Dataset items:
--------

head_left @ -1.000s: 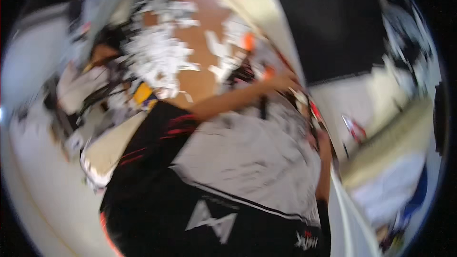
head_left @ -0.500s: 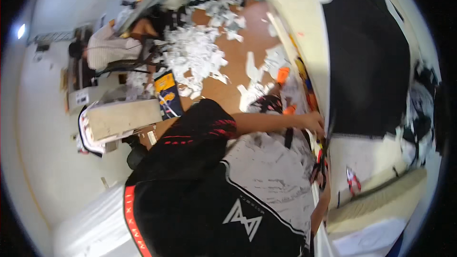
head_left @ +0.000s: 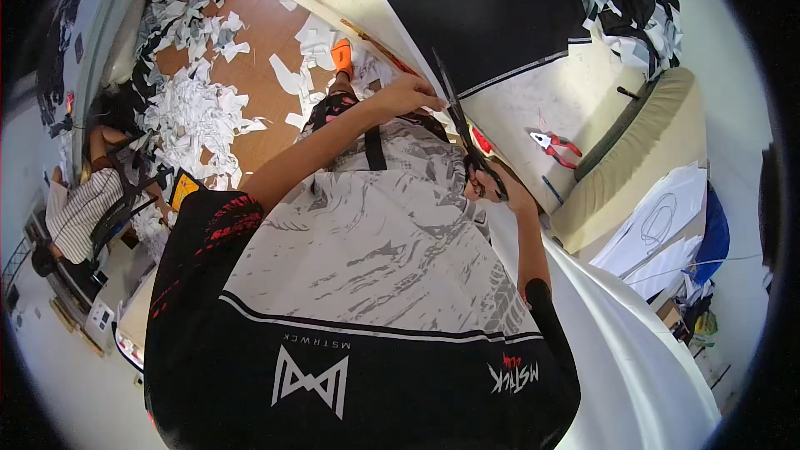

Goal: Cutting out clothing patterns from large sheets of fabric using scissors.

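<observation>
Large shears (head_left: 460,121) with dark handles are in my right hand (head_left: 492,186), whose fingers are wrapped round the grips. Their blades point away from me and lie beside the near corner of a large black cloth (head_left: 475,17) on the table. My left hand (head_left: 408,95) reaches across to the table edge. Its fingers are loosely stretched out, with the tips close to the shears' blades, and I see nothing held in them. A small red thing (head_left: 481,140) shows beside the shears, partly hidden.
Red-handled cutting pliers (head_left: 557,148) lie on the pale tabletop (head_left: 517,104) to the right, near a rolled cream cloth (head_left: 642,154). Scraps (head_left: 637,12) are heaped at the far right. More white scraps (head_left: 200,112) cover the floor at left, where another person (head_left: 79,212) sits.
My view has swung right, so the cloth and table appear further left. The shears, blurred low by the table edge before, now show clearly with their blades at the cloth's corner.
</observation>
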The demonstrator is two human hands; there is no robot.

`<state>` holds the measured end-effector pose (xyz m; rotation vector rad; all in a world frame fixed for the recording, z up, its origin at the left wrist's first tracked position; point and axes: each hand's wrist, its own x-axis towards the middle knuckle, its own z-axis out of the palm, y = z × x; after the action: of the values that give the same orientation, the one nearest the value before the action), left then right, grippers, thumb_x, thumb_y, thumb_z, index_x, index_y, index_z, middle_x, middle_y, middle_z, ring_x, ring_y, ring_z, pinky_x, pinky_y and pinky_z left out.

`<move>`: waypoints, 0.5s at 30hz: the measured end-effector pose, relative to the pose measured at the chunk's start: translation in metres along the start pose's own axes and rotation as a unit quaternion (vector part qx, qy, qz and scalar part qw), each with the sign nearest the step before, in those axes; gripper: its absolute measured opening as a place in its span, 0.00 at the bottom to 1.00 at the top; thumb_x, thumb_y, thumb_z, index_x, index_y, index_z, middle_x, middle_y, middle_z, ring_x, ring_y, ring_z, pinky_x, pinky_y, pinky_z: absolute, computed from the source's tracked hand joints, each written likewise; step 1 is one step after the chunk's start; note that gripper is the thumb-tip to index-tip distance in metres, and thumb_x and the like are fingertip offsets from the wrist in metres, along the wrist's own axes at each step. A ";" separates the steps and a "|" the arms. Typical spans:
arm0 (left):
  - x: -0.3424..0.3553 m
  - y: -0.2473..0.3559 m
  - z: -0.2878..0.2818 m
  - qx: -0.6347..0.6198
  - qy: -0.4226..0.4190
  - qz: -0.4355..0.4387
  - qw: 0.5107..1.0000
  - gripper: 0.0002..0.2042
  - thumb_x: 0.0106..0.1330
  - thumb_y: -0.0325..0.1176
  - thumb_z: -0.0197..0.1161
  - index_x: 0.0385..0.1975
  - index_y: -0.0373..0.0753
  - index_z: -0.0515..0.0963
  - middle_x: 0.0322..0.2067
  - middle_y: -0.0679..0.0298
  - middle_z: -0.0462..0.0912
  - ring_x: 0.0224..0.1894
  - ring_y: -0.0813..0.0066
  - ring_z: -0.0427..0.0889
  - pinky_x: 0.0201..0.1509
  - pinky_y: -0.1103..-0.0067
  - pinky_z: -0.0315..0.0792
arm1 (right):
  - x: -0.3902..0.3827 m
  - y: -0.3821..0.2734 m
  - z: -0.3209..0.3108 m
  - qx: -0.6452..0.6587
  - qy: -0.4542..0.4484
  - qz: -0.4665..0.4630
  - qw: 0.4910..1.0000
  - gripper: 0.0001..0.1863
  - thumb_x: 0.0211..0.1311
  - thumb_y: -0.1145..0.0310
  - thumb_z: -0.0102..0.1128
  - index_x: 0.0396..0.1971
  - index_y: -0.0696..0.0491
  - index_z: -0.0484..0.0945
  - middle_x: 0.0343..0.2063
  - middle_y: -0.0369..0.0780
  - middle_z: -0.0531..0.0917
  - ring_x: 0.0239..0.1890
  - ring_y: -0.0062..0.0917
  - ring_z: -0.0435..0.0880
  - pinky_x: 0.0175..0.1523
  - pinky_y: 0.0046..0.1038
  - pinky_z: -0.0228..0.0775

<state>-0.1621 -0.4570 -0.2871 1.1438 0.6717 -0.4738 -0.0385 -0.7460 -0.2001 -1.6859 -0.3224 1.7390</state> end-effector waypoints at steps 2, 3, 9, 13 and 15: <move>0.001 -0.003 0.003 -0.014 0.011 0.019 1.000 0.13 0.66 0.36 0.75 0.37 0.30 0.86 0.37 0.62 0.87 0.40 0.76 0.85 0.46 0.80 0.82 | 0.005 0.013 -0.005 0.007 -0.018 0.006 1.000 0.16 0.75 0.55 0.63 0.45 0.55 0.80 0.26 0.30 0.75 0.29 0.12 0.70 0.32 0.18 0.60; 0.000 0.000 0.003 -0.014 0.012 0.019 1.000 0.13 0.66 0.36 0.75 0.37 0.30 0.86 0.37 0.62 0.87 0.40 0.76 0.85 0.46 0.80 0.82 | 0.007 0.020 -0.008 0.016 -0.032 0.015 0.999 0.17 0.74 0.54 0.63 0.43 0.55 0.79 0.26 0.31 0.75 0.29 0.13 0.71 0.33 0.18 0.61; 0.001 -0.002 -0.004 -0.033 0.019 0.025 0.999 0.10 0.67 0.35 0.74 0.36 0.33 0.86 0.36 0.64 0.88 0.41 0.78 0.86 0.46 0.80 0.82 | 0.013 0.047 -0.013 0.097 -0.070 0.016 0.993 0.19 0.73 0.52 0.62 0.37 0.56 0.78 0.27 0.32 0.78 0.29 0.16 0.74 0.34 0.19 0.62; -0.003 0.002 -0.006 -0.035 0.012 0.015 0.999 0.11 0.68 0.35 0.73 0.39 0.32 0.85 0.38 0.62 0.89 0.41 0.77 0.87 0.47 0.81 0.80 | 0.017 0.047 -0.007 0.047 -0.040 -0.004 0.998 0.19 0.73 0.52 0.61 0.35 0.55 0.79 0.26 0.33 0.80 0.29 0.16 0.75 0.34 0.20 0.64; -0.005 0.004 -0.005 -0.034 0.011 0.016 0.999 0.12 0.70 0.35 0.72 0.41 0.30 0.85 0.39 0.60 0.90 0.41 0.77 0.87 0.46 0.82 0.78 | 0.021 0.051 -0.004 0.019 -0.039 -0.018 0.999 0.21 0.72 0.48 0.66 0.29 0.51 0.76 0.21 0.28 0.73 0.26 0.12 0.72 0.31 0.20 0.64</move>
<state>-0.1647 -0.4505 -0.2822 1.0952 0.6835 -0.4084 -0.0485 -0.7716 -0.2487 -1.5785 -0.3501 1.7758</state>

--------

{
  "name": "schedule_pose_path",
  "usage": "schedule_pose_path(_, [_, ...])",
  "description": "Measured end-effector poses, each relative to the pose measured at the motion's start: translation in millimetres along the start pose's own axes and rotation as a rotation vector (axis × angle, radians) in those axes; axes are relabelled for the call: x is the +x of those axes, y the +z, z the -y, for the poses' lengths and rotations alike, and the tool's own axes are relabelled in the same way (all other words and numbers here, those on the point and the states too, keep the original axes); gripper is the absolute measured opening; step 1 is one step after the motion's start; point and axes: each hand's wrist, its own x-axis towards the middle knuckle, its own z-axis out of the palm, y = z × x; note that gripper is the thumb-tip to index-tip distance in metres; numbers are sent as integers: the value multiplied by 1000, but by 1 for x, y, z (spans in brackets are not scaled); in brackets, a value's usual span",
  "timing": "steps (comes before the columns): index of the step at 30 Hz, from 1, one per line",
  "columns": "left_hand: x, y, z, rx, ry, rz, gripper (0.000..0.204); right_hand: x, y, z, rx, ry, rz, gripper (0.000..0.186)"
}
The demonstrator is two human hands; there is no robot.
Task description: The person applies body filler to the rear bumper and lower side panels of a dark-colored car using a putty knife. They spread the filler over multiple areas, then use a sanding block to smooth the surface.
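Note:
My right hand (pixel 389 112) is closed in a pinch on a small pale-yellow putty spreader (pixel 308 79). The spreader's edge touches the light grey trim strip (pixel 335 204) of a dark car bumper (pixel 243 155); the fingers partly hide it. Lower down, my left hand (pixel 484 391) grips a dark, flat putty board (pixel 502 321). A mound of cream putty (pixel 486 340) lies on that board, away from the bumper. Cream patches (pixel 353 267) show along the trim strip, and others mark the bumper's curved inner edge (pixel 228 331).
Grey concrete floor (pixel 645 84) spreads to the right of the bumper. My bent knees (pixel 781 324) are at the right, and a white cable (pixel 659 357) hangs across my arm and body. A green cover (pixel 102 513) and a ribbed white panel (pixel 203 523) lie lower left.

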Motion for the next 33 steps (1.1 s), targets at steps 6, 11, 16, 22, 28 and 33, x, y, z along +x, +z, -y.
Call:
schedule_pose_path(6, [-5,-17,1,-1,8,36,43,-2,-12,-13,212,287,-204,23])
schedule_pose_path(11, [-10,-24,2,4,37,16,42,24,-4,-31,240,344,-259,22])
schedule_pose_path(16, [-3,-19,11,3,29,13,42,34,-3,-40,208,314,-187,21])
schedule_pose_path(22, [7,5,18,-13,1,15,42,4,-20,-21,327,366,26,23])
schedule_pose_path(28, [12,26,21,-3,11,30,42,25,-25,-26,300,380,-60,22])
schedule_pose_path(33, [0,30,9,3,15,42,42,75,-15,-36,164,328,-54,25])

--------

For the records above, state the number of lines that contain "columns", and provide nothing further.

2